Cass. Civ. 3ème 01/07/2009, n°08-16724

La Cour de cassation vient de rejeter l’action en payement du sous-traitant dans un attendu qui rappelle la force obligatoire des conventions de l’article 1134 du code civil (supériorité hiérarchique des stipulations contractuelles).

Par un contrat de sous-traitance, une société avait fait réaliser plusieurs lots d’un ouvrage public par un groupe de sous-traitants. Après réception des travaux, ladite société entrepreneur principal, refuse de régler les sommes réclamées par les sous-traitants sur la base des situations définitives présentées le 31 juillet 2003, parce qu’ils n’ont pas contesté dans le délai contractuel de 120 jours son propre décompte, adressé le 13 juin 2001.

Les sous-traitants assignent l’entrepreneur principal en payement mais sont déclarés forclos. Précisons que le contrat, dans ses stipulations, érigeait un ordre de priorité entre les documents formant le marché et plaçait le contrat lui-même au sommet de la pyramide et n’imposait aucune forme particulière de notification pour l’envoi du décompte (exemple : lettre recommandée avec accusé de réception), contrairement à la norme AFNOR NF P 03-001, notamment dans son article 4.4.1 al.5 sur la sous-traitance qui faisait partie desdits documents.

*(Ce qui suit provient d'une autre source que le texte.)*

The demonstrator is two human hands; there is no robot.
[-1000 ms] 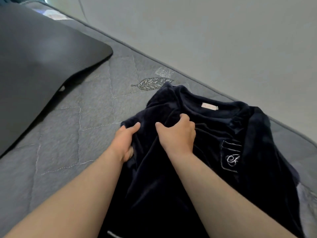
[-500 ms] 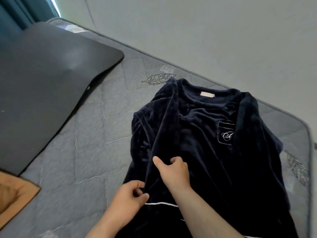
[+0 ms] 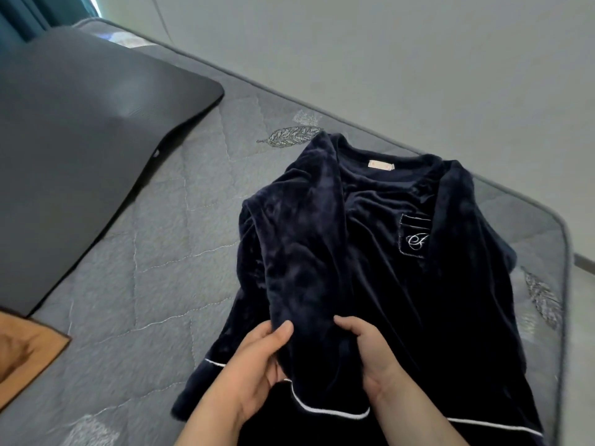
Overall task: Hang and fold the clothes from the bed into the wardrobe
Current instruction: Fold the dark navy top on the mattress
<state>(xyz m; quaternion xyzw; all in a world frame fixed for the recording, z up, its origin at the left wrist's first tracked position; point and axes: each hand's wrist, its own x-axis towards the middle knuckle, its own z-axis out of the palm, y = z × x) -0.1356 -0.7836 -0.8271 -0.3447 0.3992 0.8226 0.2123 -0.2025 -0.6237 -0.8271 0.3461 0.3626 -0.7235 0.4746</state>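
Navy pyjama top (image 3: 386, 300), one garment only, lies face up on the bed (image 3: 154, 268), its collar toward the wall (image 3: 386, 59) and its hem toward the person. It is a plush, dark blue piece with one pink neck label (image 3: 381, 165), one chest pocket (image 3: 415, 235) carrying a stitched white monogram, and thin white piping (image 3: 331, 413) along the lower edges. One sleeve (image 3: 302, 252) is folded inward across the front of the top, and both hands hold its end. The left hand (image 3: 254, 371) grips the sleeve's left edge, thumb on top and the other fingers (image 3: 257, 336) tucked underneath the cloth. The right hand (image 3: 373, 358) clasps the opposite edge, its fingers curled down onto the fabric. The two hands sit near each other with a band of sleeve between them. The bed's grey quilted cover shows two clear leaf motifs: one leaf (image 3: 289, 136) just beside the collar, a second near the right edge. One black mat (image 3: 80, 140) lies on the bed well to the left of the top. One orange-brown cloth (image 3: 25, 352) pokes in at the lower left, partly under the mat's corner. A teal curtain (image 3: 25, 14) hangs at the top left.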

Cette application de l’article 1134 du code civil qui impose la force obligatoire des conventions entre les parties, motive principalement, dans cette action en payement, l’exclusion au profit du contrat, de la norme AFNOR imposant des formes d’envoi que le contrat ne prévoyait pas.
Arguments, d’ailleurs, exposés par la haute juridiction, de façon moins laconique, qui paraît donner un sens pédagogique à cet arrêt d’espèce, dans son attendu de rejet :

« Mais attendu qu’ayant relevé que le contrat de sous-traitance stipulait un ordre de priorité entre les documents formant le marché et que ce contrat, placé en première position, ne prévoyait pas de mise en demeure des sous traitants par l’entrepreneur principal préalablement à l’établissement du décompte définitif en cas de carence des sous-traitants à l’établir eux-mêmes, ni de forme particulière de notification pour l’envoi de ce décompte qui devait être contesté dans un délai de 120 jours de sa transmission, et que le décompte avait été adressé aux sous-traitants qui ne le contestaient pas, le 13 juin 2001 par lettre simple, la cour d’appel, qui n’était pas tenue de procéder à une recherche sur la contradiction des documents du marché que ses constatations rendaient inopérante et qui n’a pas donné à l’absence de contestation du décompte la portée d’un aveu judiciaire, a pu, abstraction faite d’un motif surabondant relatif à l’absence d’application de la norme AFNOR P 03001 aux relations entre l’entrepreneur principal et les sous-traitants, retenir que la société Léon Grosse n’était pas tenue d’adresser le décompte au mandataire commun des sous-traitants, par lettre recommandée avec accusé de réception, que le décompte daté du 15 février 2000 avait été régulièrement transmis le 13 juin 2001 après réception des travaux et que faute pour les sous-traitants, de l’avoir contesté dans le délai contractuel de 120 jours ceux ci étaient forclos pour le faire »

On retiendra donc de cet arrêt la réaffirmations de la primauté hiérarchique des stipulations contractuelles en matière de contrat de sous-traitance sur les autres documents du marché, en l’occurrence les conditions générales du contrat-type de sous-traitance (CCAG travaux) et la norme AFNOR.

Ce point doit interpeller les rédacteurs des contrats dont les stipulations, en cas de litige, constitueront les repères premiers. Surtout à considérer l’utilité pratique de la sous-traitance et la place qu’elle occupe dans l’économie du droit de la construction. Ainsi est-elle évaluée, en moyenne dans le secteur du bâtiment et des travaux publics, à un chiffre d’affaires annuel, voisin de 15 milliards d’euros(cf. Jean-Bernard Auby « Droit de l’urbanisme et la construction » 8ème éd. Montchrestien p.583).

Toutefois, ce refus, de la part de la Cour de cassation de tenir compte des normes AFNOR, paraît contestable. Les normes AFNOR constituent un cahier des charges d’une valeur supplétive permettant d’encadrer les insuffisances des signataires. De plus ces normes sont censées porter les usages de la profession qui ont généralement les faveurs de la Haute juridiction. Cet arrêt reflète une image floue! Parce qu’à supposer que les sous-traitants prétendent qu’ils n’avaient pas reçu le décompte, comment pourrait-on établir la preuve contraire, puisque qu’aucune forme de transmission n’était stipulée dans le contrat et que la notification par lettre simple ne permettait pas de le démontrer?